* Exercise objective
Transcribe all the data below exactly, leaving its pictures out.

* Available data

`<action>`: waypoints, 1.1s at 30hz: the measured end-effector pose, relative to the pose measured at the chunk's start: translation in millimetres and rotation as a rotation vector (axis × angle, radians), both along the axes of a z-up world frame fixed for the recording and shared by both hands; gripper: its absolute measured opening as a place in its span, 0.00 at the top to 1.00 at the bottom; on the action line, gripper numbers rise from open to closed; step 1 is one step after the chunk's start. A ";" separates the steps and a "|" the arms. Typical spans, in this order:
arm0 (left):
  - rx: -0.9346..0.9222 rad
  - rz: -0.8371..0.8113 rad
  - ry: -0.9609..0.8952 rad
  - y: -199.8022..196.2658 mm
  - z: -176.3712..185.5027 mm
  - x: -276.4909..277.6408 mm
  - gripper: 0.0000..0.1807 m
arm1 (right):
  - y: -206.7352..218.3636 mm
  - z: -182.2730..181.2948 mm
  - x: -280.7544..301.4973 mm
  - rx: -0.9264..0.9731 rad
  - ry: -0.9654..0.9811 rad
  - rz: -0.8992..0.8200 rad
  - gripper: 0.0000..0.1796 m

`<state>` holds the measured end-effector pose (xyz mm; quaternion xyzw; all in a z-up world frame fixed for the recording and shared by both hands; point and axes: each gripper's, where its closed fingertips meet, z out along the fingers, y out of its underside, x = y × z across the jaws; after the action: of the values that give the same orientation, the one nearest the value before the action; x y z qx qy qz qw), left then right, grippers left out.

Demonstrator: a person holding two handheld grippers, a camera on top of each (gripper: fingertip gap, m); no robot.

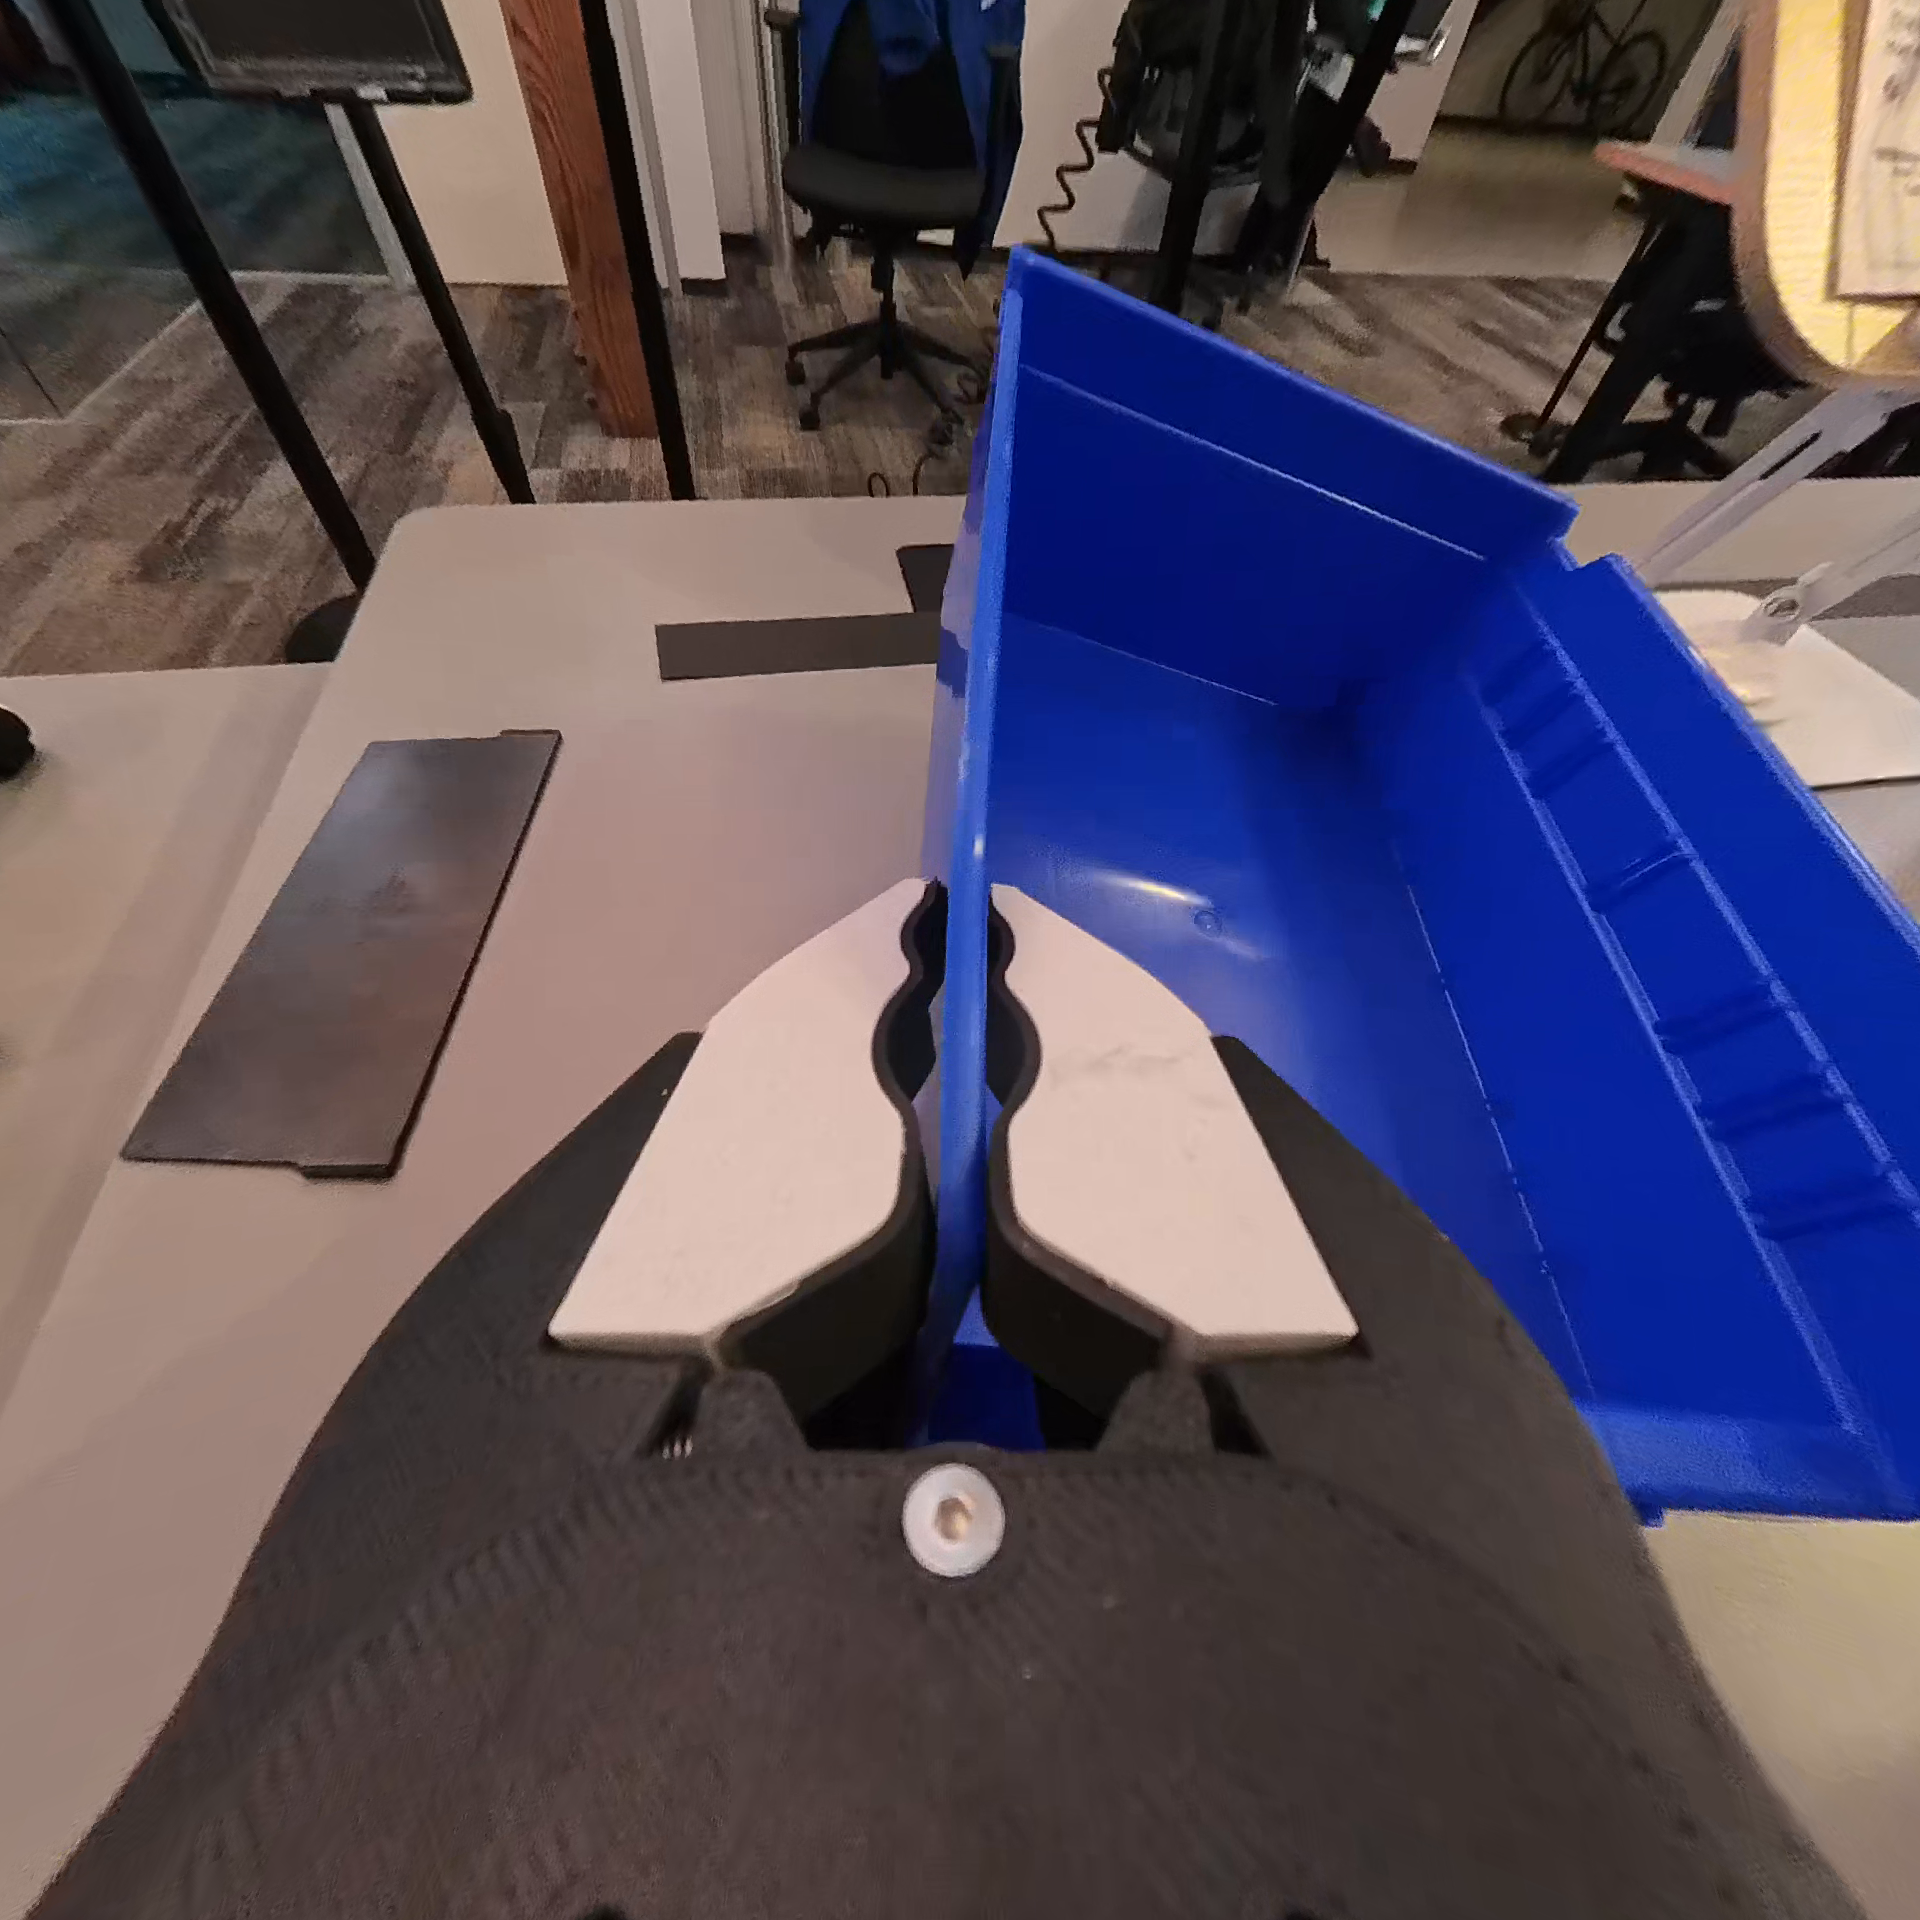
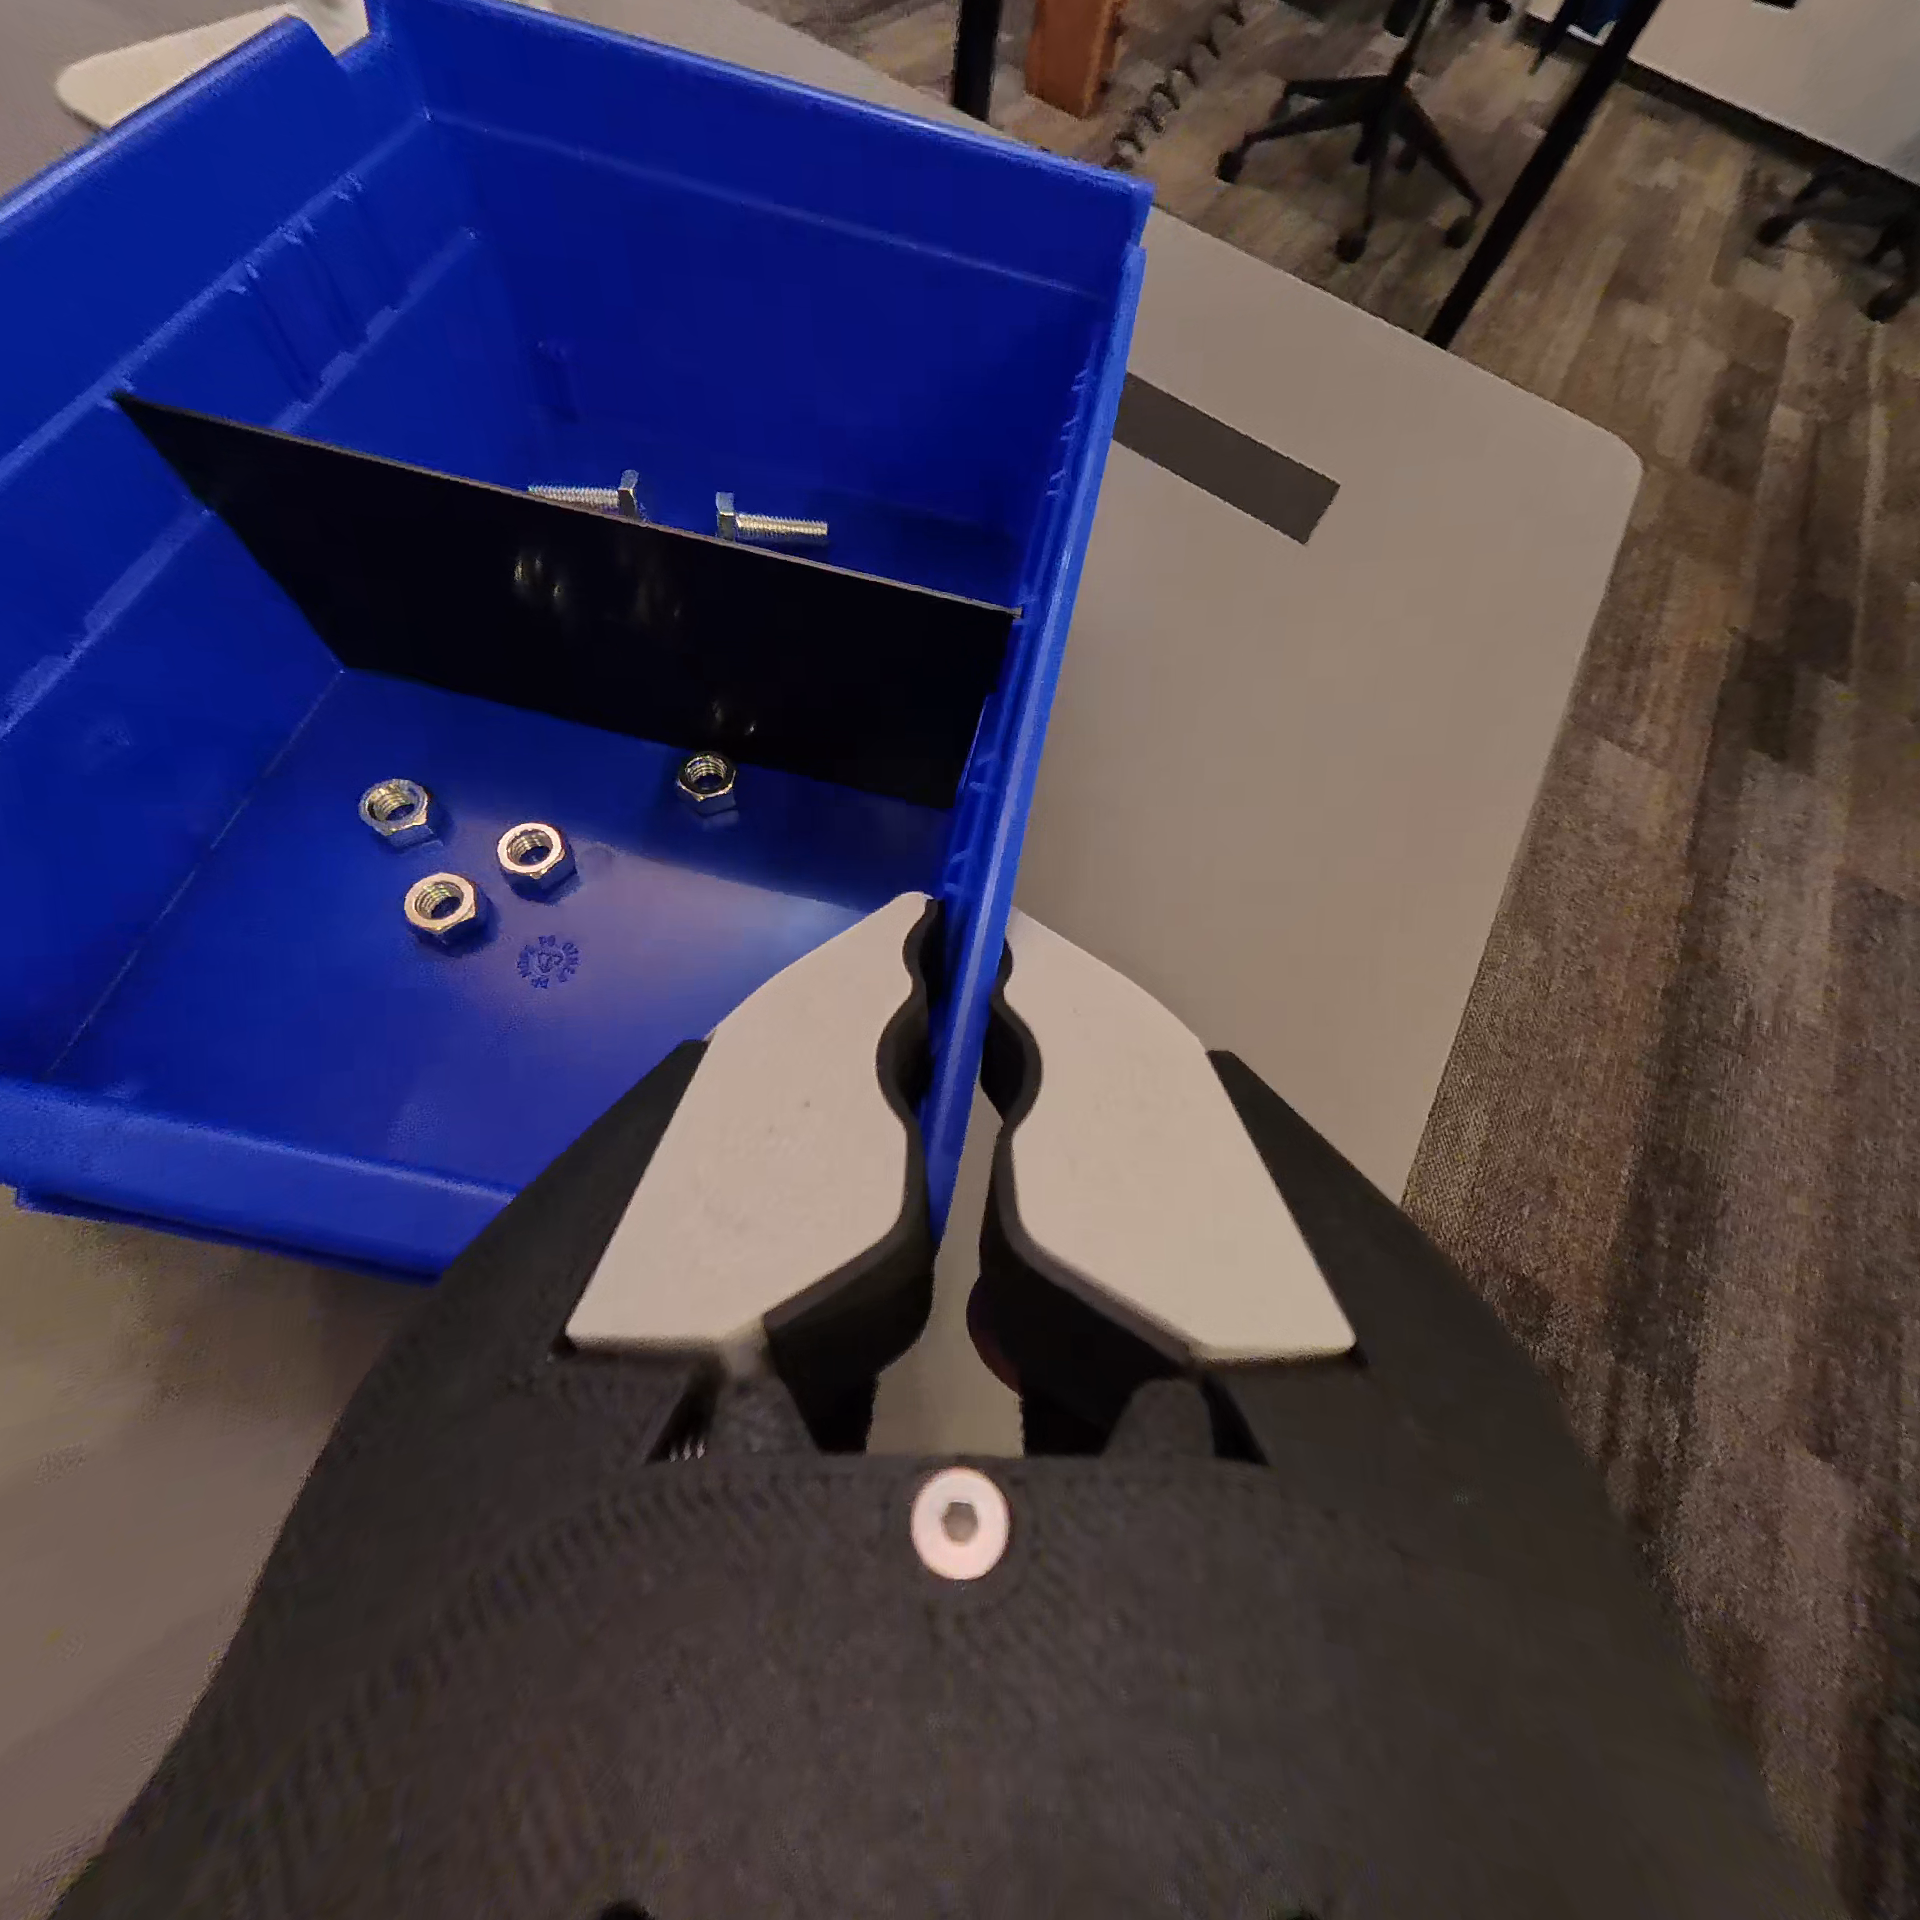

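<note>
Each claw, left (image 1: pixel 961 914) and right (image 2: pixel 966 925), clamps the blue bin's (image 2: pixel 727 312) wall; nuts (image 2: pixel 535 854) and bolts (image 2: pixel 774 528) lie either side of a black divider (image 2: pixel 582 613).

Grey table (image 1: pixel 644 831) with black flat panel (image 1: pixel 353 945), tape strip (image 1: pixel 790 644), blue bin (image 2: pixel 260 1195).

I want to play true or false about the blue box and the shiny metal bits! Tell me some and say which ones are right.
1. The right gripper is clamped on a side wall of the blue plastic bin. True.
2. Four silver hex nuts lie in the bin's near compartment. True.
3. The black flat divider panel standing in the bin is red. False: it is black.
4. The silver bolts lie among the nuts. False: they lie behind the divider.
5. The left gripper is open and empty. False: it grips a bin wall.
</note>
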<state>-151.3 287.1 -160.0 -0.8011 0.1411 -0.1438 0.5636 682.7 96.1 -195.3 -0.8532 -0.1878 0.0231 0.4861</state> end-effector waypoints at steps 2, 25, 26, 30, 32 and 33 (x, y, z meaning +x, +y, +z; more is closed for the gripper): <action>0.024 -0.001 -0.028 -4.9 6.2 -3.7 0.97 | -6.8 1.3 -4.4 0.001 0.006 0.049 0.98; 0.155 0.077 -0.100 -48.5 58.2 -50.7 0.98 | 3.8 -1.8 -221.9 -0.057 0.089 0.609 0.98; 0.159 0.088 -0.100 -50.1 59.7 -54.4 0.97 | 8.4 -2.4 -236.8 -0.063 0.096 0.621 0.98; 0.177 0.125 -0.102 -57.5 67.7 -67.0 0.97 | 31.6 -4.4 -295.0 -0.095 0.141 0.634 0.98; 0.186 0.136 -0.102 -61.4 72.2 -71.5 0.97 | 44.4 -4.1 -321.1 -0.103 0.149 0.632 0.98; 0.189 0.142 -0.099 -63.3 74.3 -73.8 0.97 | 51.6 -4.3 -333.5 -0.105 0.153 0.624 0.98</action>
<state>-225.1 223.7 -85.7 -0.7443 0.0691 -0.1291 0.6516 349.2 147.7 -199.5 -0.7740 -0.4019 0.2446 0.4237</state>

* Exercise output
`<action>`: waypoints, 1.1s at 30hz: the measured end-effector pose, relative to the pose measured at the chunk's start: translation in millimetres and rotation as a rotation vector (axis × angle, radians), both along the axes of a z-up world frame fixed for the recording and shared by both hands; gripper: its absolute measured opening as a place in its span, 0.00 at the top to 1.00 at the bottom; on the action line, gripper numbers rise from open to closed; step 1 is one step after the chunk's start. A ";" separates the steps and a "|" the arms. Typical spans, in this order:
arm0 (left):
  - rx: -0.9346..0.9222 rad
  - rz: -0.8371..0.8113 rad
  - ry: -0.9609..0.8952 rad
  - y: -199.8022..196.2658 mm
  - z: -176.3712..185.5027 mm
  - x: -276.4909..277.6408 mm
  - gripper: 0.0000..0.1807 m
arm1 (right):
  - y: -206.7352..218.3636 mm
  - z: -182.2730..181.2948 mm
  - x: -280.7544..301.4973 mm
  - rx: -0.9264..0.9731 rad
  - ry: -0.9654..0.9811 rad
  - rz: -0.8992..0.8200 rad
  - gripper: 0.0000..0.1796 m

`<state>` holds the measured end-effector pose (xyz mm; quaternion xyzw; all in a z-up world frame fixed for the recording and shared by both hands; point and axes: each gripper's, where its closed fingertips meet, z out along the fingers, y out of its underside, x = y × z across the jaws; after the action: of the values that give the same orientation, the one nearest the value before the action; x y z qx qy qz qw), left then right, grippers left out.

Demonstrator: a person holding two handheld grippers, a camera on top of each (gripper: fingertip gap, m); no robot.


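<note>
Each claw, left (image 1: pixel 961 914) and right (image 2: pixel 966 925), clamps the blue bin's (image 2: pixel 727 312) wall; nuts (image 2: pixel 535 854) and bolts (image 2: pixel 774 528) lie either side of a black divider (image 2: pixel 582 613).

Grey table (image 1: pixel 644 831) with black flat panel (image 1: pixel 353 945), tape strip (image 1: pixel 790 644), blue bin (image 2: pixel 260 1195).

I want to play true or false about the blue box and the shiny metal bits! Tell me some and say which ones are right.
1. The right gripper is clamped on a side wall of the blue plastic bin. True.
2. Four silver hex nuts lie in the bin's near compartment. True.
3. The black flat divider panel standing in the bin is red. False: it is black.
4. The silver bolts lie among the nuts. False: they lie behind the divider.
5. The left gripper is open and empty. False: it grips a bin wall.
</note>
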<state>-151.3 287.1 -160.0 -0.8011 0.1411 -0.1438 0.5636 682.7 96.1 -195.3 -0.8532 -0.1878 0.0231 0.4861</state> end-effector waypoints at steps 2, 25, 26, 30, 32 and 33 (x, y, z meaning +x, +y, +z; more is closed for the gripper): <action>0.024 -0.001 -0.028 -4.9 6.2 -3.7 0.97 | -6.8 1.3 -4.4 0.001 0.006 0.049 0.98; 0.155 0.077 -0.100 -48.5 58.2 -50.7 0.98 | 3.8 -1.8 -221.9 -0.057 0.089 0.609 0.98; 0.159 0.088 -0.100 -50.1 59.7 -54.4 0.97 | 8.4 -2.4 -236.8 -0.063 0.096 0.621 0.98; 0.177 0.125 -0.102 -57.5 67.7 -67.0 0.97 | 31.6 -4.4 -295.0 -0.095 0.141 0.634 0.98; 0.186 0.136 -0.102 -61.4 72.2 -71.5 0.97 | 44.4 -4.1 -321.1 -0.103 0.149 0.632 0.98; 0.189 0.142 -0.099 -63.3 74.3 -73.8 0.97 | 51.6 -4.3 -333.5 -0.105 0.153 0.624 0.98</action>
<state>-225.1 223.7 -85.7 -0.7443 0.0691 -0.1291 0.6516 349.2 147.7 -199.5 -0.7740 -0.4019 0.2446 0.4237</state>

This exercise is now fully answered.